Discourse Features Enhance Detection of Document-Level Machine-Generated Content

Abstract

The availability of high-quality APIs for Large Language Models (LLMs) has facilitated the widespread creation of Machine-Generated Content (MGC), posing challenges such as academic plagiarism and the spread of misinformation. Existing MGC detectors often focus solely on surface-level information, overlooking implicit and structural features. This makes them susceptible to deception by surface-level sentence patterns, particularly for longer texts and in texts that have been subsequently paraphrased. To overcome these challenges, we introduce novel methodologies and datasets. Besides the publicly available dataset Plagbench, we developed the paraphrased Long-Form Question and Answer (paraLFQA) and paraphrased Writing Prompts (paraWP) datasets using GPT and DIPPER, a discourse paraphrasing tool, by extending artifacts from their original versions.

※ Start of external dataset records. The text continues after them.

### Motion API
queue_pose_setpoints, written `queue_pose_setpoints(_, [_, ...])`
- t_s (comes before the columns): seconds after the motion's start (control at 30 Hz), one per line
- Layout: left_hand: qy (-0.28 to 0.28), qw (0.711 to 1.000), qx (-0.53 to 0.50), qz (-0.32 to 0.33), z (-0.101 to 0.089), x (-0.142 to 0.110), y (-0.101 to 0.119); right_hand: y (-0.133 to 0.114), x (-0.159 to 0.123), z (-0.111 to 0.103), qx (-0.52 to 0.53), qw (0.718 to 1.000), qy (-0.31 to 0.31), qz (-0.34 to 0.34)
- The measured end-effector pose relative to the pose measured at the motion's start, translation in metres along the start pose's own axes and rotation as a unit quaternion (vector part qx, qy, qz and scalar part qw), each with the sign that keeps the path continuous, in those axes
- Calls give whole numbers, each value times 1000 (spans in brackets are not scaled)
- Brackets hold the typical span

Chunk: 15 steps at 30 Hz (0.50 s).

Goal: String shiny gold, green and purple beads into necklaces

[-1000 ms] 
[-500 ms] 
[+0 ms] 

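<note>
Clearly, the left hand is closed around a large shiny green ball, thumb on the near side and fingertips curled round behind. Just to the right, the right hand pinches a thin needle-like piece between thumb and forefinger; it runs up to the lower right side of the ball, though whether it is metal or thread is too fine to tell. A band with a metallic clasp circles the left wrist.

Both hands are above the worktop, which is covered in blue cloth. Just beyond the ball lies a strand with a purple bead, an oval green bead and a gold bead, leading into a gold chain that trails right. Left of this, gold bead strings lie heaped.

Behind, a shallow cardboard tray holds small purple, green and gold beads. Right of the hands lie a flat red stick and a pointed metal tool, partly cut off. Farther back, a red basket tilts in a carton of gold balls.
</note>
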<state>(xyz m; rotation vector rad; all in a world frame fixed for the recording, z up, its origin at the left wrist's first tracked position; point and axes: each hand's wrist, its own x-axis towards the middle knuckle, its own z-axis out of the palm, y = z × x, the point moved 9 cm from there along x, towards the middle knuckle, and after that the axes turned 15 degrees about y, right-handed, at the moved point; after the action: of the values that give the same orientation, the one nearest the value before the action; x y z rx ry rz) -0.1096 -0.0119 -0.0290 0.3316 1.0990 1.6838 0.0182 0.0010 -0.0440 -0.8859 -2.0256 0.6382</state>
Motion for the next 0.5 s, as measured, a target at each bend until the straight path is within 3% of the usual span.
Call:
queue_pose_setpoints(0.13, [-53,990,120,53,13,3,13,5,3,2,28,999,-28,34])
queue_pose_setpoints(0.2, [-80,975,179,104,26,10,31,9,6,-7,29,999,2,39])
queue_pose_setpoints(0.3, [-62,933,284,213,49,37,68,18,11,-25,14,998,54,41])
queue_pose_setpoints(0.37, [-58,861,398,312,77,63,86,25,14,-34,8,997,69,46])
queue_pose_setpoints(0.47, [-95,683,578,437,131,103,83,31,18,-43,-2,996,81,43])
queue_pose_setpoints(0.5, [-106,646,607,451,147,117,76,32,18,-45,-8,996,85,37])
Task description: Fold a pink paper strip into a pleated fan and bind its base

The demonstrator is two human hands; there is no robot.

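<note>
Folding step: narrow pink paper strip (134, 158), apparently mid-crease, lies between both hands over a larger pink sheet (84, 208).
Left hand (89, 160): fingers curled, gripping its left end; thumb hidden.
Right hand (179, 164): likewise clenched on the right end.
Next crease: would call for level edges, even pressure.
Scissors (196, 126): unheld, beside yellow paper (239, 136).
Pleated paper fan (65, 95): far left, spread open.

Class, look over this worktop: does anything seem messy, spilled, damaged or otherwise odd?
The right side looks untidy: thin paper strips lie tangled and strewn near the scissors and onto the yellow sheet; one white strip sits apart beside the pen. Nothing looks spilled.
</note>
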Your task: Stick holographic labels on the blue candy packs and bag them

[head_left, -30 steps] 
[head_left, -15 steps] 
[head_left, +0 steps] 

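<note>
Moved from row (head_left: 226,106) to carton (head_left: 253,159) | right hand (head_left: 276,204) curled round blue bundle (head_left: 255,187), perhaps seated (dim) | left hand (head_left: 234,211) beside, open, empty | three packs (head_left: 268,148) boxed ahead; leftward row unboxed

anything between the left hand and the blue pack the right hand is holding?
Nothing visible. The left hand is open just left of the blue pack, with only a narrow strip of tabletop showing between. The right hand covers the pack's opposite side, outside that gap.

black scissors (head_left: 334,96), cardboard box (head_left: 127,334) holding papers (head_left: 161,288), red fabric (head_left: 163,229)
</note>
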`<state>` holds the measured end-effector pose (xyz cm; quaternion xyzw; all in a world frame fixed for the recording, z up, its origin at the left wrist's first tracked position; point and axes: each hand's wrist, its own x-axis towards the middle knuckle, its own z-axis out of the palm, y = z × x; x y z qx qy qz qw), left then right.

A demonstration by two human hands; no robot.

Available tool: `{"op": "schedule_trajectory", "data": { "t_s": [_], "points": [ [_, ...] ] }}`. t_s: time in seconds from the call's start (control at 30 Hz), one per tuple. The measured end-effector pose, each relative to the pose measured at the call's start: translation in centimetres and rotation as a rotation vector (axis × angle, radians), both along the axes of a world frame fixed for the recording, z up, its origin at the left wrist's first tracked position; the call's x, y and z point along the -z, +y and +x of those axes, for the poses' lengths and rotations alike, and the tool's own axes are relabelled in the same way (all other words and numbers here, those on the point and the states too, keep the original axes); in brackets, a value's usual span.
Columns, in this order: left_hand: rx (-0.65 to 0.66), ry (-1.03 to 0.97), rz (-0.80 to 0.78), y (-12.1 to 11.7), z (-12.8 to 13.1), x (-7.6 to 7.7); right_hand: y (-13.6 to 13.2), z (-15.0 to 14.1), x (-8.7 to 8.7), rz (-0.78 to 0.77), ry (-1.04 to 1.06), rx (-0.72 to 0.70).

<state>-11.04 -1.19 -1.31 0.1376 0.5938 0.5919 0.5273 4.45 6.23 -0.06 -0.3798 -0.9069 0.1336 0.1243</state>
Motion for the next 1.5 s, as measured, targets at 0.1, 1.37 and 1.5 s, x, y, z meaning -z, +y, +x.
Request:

To better capture the structure of longer texts at document level, we propose DTransformer, a model that integrates discourse analysis through PDTB preprocessing to encode structural features. It results in substantial performance gains across both datasets - 15.5% absolute improvement on paraLFQA, 4% absolute improvement on paraWP, and 1.5% absolute improvemene on M4 compared to SOTA approaches. The data and code are available at: https://github.com/myxp-lyp/Discourse-Features-Enhance-Detection-of-Document-Level-Machine-Generated-Content.git.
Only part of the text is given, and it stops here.